**Description of the task**
Restate word for word the section of the entries that opens at the line containing "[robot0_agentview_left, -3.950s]" and closes at the line containing "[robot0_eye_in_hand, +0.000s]", both lines kept, pictures dropped.

**Exercise materials**
□ □ □
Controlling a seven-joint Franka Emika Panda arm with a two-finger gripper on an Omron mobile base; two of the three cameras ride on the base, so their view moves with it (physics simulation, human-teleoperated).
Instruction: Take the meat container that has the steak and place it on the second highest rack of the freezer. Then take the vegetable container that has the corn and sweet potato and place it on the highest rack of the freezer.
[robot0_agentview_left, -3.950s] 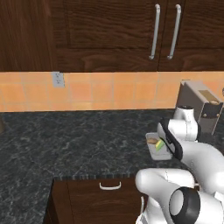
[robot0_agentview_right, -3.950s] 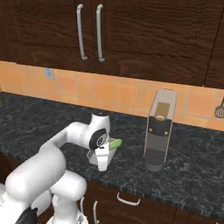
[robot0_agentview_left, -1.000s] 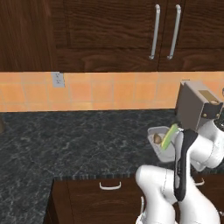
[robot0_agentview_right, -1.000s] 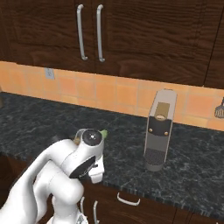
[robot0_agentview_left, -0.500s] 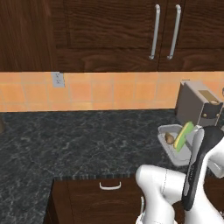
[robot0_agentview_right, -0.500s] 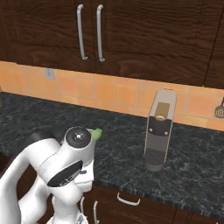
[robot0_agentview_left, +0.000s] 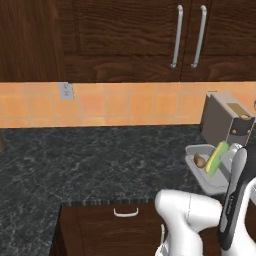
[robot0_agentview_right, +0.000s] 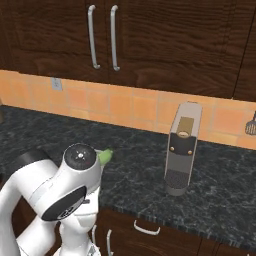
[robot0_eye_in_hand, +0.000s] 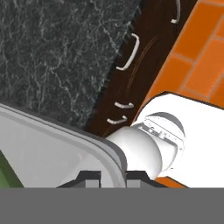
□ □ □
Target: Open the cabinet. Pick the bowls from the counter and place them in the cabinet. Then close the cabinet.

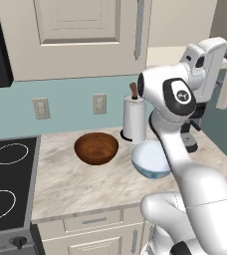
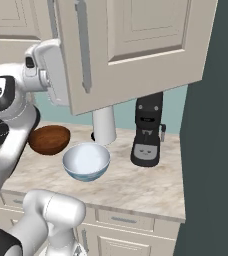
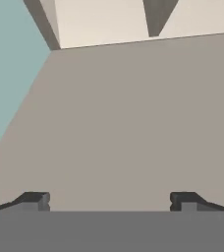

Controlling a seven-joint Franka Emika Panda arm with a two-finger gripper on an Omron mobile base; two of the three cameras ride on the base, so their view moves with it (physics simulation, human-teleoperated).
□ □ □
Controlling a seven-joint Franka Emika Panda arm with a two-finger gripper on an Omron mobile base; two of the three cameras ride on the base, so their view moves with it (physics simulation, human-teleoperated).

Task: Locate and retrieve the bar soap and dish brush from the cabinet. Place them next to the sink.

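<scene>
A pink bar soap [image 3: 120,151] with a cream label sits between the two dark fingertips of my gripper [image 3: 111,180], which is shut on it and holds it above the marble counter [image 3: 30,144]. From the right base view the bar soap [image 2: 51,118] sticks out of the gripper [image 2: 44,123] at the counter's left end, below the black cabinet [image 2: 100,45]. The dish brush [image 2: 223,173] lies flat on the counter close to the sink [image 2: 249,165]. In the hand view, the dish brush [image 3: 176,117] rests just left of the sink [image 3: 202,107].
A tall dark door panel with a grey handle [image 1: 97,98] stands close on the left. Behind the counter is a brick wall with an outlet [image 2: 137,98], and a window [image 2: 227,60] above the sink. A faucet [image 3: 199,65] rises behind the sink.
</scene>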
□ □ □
**Result of the exercise**
[robot0_agentview_left, -3.950s] 
[robot0_agentview_right, -3.950s] 
[robot0_agentview_left, -1.000s] 
[robot0_agentview_right, -1.000s] 
[robot0_agentview_left, -0.500s] 
[robot0_agentview_right, -0.500s] 
[robot0_agentview_left, +0.000s] 
[robot0_agentview_right, +0.000s] 
[robot0_eye_in_hand, +0.000s] 

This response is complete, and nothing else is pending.